You've Got Love (Again!)

updated 02/16/2004 AT 01:00 AM EST

originally published 02/16/2004 AT 01:00 AM EST

A box of memories in the mail rekindles a college romance

RON PRITCHARD & AMELIA RYAN
First dated: 1987
Reunited through: A lawyers' Web site

It was one of those lyrically romantic moments, that night in January 1987 when Ron Pritchard, then a freshman at the University of California, Santa Barbara, fell for Amelia Ryan. They were at a party, and Amy, as she's known, had just swallowed a goldfish. Ron was a goner. "I wouldn't do it, but I was impressed that a girl would," says Pritchard, 36. Recalls Ryan, 35: "It took a whole beer to get it down."

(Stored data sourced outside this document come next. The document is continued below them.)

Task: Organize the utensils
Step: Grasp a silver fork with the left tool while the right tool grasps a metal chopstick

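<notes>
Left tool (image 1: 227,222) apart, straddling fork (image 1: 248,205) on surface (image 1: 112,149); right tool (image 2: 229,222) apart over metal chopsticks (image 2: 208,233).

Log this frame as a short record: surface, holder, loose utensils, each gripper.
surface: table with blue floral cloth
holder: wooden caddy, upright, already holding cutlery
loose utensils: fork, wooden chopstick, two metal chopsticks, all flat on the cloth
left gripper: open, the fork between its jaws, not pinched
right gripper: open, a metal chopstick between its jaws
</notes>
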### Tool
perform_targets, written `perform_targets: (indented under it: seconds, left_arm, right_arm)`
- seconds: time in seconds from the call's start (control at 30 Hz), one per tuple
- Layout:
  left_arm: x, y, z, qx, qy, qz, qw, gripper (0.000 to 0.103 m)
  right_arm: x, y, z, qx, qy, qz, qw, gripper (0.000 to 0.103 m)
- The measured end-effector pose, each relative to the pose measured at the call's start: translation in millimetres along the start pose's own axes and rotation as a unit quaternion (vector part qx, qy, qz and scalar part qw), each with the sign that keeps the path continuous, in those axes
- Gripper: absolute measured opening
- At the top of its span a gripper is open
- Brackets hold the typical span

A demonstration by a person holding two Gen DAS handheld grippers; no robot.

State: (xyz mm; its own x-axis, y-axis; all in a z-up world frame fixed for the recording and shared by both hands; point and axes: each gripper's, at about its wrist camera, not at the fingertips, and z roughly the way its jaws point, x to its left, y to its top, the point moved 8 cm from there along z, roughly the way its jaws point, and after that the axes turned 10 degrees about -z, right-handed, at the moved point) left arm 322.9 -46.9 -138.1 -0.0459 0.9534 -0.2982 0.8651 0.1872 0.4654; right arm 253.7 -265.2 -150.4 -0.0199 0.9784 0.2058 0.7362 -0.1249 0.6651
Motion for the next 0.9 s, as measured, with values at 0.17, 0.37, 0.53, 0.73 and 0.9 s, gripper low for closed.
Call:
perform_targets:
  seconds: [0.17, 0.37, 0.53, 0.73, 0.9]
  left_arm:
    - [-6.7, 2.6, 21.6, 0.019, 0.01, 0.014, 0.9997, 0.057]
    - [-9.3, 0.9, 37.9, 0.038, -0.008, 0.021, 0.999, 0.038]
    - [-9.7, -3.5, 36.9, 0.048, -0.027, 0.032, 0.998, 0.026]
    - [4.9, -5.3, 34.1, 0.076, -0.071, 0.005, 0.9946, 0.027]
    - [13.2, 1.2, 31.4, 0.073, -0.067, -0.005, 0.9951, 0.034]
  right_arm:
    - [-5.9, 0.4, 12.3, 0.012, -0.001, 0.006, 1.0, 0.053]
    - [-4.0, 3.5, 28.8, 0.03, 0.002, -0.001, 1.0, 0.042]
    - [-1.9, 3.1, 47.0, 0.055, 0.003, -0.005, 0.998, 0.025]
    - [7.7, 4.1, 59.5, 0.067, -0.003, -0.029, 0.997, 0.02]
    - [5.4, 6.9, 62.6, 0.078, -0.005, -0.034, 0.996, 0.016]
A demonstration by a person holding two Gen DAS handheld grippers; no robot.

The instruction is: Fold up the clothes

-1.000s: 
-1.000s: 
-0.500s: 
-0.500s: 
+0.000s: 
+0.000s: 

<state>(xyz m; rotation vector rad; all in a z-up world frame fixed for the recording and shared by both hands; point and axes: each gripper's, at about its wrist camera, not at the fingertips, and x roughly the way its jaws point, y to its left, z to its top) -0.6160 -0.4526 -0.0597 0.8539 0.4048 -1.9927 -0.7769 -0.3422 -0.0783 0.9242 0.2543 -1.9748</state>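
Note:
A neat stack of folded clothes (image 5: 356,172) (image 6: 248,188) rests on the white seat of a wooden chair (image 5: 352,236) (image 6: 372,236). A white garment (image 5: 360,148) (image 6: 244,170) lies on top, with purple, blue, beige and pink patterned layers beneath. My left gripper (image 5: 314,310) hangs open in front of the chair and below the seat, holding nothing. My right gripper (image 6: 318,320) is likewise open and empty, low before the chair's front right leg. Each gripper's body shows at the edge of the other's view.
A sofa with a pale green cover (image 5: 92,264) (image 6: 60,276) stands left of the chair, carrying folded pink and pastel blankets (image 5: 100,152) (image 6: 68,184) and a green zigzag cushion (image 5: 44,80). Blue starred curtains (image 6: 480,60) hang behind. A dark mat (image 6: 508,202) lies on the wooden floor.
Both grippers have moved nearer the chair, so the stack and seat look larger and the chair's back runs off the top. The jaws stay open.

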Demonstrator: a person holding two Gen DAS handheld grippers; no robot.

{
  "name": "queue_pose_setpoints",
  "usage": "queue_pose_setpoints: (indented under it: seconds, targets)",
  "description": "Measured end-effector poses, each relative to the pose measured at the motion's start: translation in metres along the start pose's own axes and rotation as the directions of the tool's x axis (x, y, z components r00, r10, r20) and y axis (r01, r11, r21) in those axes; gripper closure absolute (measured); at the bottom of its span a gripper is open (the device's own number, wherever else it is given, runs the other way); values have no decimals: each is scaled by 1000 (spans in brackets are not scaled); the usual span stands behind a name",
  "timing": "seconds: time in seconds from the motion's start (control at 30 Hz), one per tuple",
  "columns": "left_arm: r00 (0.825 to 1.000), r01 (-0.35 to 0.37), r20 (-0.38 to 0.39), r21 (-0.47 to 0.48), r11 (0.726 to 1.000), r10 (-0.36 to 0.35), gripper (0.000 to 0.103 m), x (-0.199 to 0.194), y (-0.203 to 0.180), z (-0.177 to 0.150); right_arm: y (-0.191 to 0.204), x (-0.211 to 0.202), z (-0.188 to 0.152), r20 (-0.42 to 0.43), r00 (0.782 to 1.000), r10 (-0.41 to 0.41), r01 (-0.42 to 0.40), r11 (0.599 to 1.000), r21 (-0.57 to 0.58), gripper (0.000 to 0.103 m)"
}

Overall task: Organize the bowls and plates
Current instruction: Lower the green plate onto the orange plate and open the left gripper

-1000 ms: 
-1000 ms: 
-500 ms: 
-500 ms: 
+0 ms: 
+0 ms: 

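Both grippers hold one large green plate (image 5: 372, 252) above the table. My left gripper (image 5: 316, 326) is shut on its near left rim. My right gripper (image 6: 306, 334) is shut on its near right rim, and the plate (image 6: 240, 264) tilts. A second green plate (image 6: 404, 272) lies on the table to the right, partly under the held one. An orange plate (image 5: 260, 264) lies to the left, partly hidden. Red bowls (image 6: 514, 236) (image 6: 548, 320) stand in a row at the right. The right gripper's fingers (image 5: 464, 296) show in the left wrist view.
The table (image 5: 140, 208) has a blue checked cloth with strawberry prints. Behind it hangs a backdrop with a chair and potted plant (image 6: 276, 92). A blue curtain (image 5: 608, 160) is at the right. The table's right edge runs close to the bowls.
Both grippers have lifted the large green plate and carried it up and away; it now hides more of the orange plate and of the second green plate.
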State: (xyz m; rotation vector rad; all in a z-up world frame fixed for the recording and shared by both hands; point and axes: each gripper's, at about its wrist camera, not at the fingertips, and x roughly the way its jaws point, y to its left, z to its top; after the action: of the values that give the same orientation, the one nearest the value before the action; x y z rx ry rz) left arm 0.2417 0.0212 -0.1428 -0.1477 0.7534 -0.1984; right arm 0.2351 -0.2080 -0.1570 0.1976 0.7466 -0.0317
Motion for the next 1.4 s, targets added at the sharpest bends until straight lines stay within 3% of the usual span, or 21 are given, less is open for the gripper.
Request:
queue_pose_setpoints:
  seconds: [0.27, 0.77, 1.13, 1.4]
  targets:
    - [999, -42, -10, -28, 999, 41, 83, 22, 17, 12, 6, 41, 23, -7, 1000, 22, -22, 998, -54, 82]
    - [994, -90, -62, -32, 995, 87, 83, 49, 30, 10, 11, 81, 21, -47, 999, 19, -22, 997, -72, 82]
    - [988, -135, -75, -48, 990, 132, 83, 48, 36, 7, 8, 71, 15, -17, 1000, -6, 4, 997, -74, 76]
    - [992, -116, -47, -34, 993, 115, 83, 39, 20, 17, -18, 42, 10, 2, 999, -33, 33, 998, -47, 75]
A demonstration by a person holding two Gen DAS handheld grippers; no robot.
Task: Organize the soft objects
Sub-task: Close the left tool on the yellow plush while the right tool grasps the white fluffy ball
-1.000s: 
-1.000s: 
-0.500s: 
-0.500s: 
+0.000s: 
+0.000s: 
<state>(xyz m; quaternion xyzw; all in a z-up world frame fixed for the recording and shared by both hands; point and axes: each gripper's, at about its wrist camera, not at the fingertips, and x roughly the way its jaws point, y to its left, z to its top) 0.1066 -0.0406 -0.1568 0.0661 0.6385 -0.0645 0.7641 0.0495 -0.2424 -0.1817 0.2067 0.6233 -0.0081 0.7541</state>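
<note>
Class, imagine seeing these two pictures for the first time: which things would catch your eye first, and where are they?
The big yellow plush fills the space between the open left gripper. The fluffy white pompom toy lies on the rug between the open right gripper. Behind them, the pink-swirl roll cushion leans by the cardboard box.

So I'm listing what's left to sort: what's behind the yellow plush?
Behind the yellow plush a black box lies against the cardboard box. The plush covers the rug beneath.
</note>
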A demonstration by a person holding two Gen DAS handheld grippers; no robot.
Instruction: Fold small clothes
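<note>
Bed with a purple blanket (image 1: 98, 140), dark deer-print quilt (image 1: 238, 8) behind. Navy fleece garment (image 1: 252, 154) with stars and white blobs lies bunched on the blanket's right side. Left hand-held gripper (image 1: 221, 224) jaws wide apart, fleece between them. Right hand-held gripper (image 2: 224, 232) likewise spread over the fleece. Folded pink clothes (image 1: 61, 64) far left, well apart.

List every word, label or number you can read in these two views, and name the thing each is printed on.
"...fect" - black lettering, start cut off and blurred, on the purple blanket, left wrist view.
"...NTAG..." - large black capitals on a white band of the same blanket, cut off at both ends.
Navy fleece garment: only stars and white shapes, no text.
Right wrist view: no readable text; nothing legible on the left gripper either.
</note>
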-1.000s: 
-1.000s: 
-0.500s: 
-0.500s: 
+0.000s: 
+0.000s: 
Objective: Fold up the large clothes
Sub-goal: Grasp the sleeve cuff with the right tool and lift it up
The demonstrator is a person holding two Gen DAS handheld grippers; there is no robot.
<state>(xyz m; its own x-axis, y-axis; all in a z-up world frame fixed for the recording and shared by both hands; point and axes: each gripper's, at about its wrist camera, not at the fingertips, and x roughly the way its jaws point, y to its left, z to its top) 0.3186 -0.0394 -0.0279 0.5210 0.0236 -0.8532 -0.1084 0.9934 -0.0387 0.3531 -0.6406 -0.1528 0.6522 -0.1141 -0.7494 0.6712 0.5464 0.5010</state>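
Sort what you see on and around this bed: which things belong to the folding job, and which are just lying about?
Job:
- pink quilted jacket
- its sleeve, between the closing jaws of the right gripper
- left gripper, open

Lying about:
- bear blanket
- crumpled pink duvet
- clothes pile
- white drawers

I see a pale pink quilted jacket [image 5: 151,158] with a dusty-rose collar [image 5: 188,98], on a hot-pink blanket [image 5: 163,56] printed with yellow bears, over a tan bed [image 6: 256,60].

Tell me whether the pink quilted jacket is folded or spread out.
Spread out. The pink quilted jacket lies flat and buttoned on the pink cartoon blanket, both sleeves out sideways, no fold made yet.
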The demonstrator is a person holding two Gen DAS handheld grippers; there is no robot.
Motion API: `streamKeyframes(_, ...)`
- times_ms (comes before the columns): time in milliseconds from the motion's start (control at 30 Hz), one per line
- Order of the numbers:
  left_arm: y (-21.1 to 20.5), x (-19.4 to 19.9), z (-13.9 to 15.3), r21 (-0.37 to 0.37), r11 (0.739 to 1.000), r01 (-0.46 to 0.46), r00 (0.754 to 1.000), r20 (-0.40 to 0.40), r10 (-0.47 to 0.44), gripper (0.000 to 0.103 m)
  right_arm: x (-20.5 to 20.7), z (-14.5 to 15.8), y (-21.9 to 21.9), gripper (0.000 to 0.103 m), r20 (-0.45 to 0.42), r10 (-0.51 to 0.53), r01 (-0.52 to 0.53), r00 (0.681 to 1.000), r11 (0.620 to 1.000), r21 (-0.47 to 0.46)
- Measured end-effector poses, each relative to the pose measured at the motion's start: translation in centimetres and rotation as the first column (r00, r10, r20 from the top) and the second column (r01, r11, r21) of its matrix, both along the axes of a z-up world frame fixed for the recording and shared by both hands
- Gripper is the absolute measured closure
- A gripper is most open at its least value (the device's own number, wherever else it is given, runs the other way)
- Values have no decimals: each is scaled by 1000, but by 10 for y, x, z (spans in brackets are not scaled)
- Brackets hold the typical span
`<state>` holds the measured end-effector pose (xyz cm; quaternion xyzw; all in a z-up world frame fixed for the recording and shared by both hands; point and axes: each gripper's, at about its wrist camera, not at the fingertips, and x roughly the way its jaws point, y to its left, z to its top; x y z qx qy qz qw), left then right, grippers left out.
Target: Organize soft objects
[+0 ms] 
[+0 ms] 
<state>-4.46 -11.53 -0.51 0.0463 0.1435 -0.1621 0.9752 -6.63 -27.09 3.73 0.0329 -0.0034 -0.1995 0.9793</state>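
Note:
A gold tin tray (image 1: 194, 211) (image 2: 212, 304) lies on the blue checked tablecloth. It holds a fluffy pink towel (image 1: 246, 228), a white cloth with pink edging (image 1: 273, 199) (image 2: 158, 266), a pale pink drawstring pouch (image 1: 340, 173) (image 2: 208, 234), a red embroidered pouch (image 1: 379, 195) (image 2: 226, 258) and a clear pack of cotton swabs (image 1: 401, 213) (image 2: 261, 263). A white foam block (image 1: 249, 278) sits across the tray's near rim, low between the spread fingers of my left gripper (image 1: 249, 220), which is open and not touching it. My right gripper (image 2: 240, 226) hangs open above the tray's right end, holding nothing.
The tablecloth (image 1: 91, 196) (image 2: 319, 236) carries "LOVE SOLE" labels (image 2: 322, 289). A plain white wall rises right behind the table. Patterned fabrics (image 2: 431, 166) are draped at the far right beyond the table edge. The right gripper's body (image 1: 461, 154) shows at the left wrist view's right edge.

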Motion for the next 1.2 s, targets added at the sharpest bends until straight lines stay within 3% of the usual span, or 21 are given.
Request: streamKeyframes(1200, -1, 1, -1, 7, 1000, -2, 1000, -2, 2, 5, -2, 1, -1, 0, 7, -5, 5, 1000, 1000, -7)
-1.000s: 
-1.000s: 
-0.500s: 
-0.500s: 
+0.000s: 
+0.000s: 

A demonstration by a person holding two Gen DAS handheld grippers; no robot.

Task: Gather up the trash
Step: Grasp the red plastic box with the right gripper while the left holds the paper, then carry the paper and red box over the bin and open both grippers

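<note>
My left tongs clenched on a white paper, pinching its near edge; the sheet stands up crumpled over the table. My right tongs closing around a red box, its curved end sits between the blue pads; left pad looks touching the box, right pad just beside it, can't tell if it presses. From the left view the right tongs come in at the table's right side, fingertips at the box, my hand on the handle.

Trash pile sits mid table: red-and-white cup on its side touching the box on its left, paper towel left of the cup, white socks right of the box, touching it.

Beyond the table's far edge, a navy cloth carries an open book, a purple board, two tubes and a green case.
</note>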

The next morning, Pritchard left an envelope full of Goldfish crackers in her mailbox. They started sending notes to each other. "Nothing mushy," Ryan says. "Sort of philosophical messages, like 'What could the rain symbolize?'" For the four years they dated, the pair were inseparable. But after graduating in 1990, Pritchard broke it off—"I was young and thought I was supposed to move on," he says—and moved to San Diego. "I was heartbroken," says Ryan. "I packed his letters in a large box, sealed it with gaffer's tape and stored it away."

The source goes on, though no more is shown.